§ What the task requires: An exact repetition of the data below, without images, is the expected answer.
##########
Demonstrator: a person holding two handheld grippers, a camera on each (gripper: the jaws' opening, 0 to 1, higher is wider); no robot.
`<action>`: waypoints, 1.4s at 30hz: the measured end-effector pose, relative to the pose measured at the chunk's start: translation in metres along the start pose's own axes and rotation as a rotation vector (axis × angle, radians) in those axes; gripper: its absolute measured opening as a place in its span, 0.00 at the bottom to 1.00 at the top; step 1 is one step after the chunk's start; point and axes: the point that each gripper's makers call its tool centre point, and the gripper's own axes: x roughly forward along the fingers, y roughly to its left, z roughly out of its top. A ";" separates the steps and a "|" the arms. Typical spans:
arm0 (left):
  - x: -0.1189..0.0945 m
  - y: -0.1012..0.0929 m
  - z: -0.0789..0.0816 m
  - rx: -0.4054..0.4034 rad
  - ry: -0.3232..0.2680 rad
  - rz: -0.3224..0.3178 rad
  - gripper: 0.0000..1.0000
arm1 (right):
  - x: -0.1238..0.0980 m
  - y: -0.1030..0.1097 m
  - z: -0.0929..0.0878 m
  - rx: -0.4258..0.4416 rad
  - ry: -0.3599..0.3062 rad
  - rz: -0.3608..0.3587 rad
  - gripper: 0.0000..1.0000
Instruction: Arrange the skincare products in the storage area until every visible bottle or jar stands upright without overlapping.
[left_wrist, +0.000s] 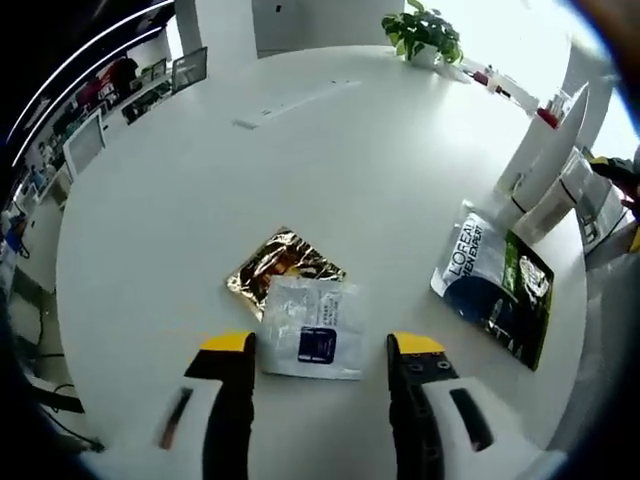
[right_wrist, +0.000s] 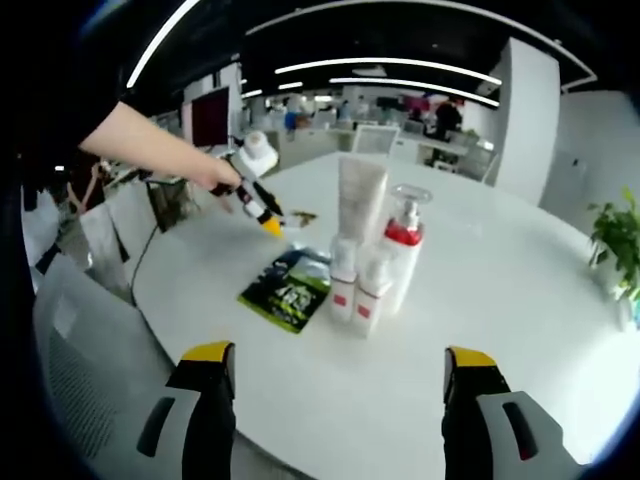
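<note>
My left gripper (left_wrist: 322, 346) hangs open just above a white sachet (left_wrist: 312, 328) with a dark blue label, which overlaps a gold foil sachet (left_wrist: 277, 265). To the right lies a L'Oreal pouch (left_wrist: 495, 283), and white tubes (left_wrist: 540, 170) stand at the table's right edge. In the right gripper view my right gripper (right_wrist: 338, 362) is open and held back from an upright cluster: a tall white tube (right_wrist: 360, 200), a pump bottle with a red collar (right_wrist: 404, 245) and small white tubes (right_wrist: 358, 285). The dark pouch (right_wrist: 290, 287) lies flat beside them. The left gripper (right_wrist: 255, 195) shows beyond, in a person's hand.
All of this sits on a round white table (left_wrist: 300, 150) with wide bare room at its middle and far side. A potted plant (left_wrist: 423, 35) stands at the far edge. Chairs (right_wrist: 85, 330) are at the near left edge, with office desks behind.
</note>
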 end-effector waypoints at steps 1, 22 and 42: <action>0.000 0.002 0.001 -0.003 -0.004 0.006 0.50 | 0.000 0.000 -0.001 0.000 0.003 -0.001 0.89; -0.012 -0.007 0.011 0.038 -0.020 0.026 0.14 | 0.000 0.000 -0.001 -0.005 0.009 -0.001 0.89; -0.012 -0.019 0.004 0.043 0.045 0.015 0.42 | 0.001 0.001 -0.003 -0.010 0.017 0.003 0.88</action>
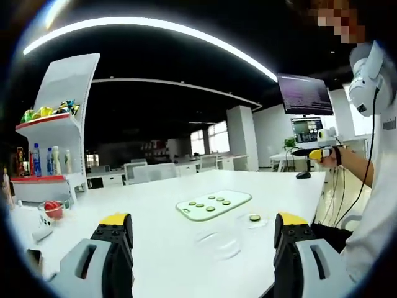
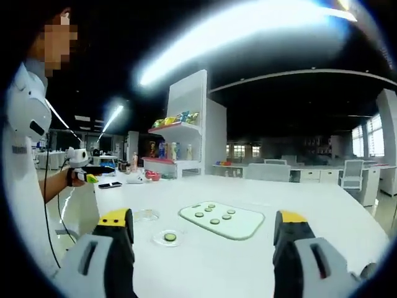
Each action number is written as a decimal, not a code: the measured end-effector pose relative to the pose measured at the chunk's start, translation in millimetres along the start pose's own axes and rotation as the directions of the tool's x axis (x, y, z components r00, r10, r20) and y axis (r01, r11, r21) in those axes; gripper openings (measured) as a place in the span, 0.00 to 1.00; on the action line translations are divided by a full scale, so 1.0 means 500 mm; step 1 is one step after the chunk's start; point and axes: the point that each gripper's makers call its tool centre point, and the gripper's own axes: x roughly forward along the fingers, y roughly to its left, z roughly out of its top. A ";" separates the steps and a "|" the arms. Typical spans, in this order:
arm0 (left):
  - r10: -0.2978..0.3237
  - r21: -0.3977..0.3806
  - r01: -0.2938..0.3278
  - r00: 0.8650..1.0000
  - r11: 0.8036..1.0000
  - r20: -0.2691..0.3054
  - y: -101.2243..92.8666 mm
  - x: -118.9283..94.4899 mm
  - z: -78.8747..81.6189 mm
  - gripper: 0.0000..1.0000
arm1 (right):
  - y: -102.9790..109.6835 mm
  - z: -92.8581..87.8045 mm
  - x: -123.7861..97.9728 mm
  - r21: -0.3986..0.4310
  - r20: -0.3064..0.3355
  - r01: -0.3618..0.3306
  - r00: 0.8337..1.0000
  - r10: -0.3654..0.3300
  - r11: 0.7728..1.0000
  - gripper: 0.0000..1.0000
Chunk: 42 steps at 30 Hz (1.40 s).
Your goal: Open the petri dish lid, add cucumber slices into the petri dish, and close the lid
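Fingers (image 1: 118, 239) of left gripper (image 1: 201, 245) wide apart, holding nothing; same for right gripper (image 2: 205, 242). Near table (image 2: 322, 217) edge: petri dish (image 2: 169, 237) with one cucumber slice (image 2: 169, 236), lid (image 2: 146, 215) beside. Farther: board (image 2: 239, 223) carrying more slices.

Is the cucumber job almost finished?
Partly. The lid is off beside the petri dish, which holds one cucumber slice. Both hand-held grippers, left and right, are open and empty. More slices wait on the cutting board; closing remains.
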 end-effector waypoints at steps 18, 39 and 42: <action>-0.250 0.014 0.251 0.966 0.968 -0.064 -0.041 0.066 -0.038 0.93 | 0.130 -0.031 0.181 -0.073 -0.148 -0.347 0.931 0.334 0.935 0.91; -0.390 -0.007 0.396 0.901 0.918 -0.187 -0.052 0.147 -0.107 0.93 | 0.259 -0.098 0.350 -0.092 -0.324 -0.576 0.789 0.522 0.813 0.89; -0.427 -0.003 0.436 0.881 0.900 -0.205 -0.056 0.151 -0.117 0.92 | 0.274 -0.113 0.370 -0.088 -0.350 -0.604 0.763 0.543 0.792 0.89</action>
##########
§ Solution to the exercise:
Demonstrator: a person holding two handheld grippers, a camera on each (gripper: the jaws' opening, 0 to 1, higher is wider); no robot.
`<action>`: waypoints, 1.4s at 30hz: the measured end-effector pose, relative to the pose measured at the chunk's start: translation in metres along the start pose's own axes and rotation as a rotation vector (axis × angle, radians) in those axes; gripper: its absolute measured opening as a place in its span, 0.00 at the bottom to 1.00 at the top; step 1 is one step after the chunk's start; point and axes: the point that each gripper's makers call its tool centre point, and the gripper's own axes: x roughly forward along the fingers, y roughly to its left, z roughly out of its top. A ";" separates the steps and a "|" the arms. Typical spans:
arm0 (left):
  - x: -0.1189..0.0945 m
  - y: -0.1012..0.0929 m
  - z: -0.0789..0.0816 m
  - rx: -0.4054..0.4034 rad
  - ry: -0.3232..0.2680 rad
  - rz: -0.3224..0.3178 rad
  - gripper: 0.0000..1.0000
arm1 (right):
  - x: -0.1238..0.0980 m
  - y: -0.1030..0.1097 m
  - z: -0.0929..0.0878 m
  - rx: -0.4258..0.4416 rad
  - ry: -0.3599..0.3062 rad
  - rz: -0.3608..0.3587 rad
  - gripper: 0.0000..1.0000
Instruction: Arrange the skincare products in the storage area until every visible bottle or jar stands upright without overlapping.
[left_wrist, +0.000s] 
[right_wrist, +0.000s] 
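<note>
My left gripper (left_wrist: 322, 346) hangs open just above a white sachet (left_wrist: 312, 328) with a dark blue label, which overlaps a gold foil sachet (left_wrist: 277, 265). To the right lies a L'Oreal pouch (left_wrist: 495, 283), and white tubes (left_wrist: 540, 170) stand at the table's right edge. In the right gripper view my right gripper (right_wrist: 338, 362) is open and held back from an upright cluster: a tall white tube (right_wrist: 360, 200), a pump bottle with a red collar (right_wrist: 404, 245) and small white tubes (right_wrist: 358, 285). The dark pouch (right_wrist: 290, 287) lies flat beside them. The left gripper (right_wrist: 255, 195) shows beyond, in a person's hand.
All of this sits on a round white table (left_wrist: 300, 150) with wide bare room at its middle and far side. A potted plant (left_wrist: 423, 35) stands at the far edge. Chairs (right_wrist: 85, 330) are at the near left edge, with office desks behind.
</note>
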 end-effector waypoints at steps 1, 22 and 42: <action>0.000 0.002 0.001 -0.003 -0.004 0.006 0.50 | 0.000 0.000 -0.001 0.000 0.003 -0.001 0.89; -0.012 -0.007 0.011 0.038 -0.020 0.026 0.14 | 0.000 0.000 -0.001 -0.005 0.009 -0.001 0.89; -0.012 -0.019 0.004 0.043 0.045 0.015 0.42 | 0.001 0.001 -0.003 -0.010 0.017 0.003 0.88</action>
Each action number is written as a decimal, not a code: the measured end-effector pose relative to the pose measured at the chunk's start, translation in millimetres along the start pose's own axes and rotation as the directions of the tool's x axis (x, y, z components r00, r10, r20) and y axis (r01, r11, r21) in those axes; gripper openings (measured) as a place in the span, 0.00 to 1.00; on the action line translations are divided by a full scale, so 1.0 means 500 mm; step 1 is one step after the chunk's start; point and axes: the point that each gripper's makers call its tool centre point, and the gripper's own axes: x roughly forward along the fingers, y roughly to its left, z roughly out of its top. A ";" separates the steps and a "|" the arms. Typical spans, in this order:
arm0 (left):
  - r10: -0.2978..0.3237
  - r21: -0.3977..0.3806
  - r01: -0.2938..0.3278
  - r00: 0.8650..1.0000
  - r11: 0.8036..1.0000
  - r20: -0.2691..0.3054
  - y: -101.2243..92.8666 mm
  - x: -118.9283..94.4899 mm
  - z: -78.8747..81.6189 mm
  - gripper: 0.0000..1.0000
arm1 (right):
  - y: -102.9790..109.6835 mm
  - z: -92.8581..87.8045 mm
  - x: -123.7861..97.9728 mm
  - r21: -0.3986..0.4310
  - r20: -0.3064..0.3355
  - r01: -0.3618..0.3306
  - r00: 0.8337..1.0000
  - r10: -0.3654..0.3300
  - r11: 0.7728..1.0000
  - gripper: 0.0000..1.0000
Chunk: 42 steps at 30 Hz (1.40 s).
Your goal: Open the petri dish lid, add cucumber slices into the petri dish, and close the lid
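Fingers (image 1: 118, 239) of left gripper (image 1: 201, 245) wide apart, holding nothing; same for right gripper (image 2: 205, 242). Near table (image 2: 322, 217) edge: petri dish (image 2: 169, 237) with one cucumber slice (image 2: 169, 236), lid (image 2: 146, 215) beside. Farther: board (image 2: 239, 223) carrying more slices.

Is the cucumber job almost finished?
Partly. The lid is off beside the petri dish, which holds one cucumber slice. Both hand-held grippers, left and right, are open and empty. More slices wait on the cutting board; closing remains.
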 end-effector waypoints at steps 18, 39 and 42: <action>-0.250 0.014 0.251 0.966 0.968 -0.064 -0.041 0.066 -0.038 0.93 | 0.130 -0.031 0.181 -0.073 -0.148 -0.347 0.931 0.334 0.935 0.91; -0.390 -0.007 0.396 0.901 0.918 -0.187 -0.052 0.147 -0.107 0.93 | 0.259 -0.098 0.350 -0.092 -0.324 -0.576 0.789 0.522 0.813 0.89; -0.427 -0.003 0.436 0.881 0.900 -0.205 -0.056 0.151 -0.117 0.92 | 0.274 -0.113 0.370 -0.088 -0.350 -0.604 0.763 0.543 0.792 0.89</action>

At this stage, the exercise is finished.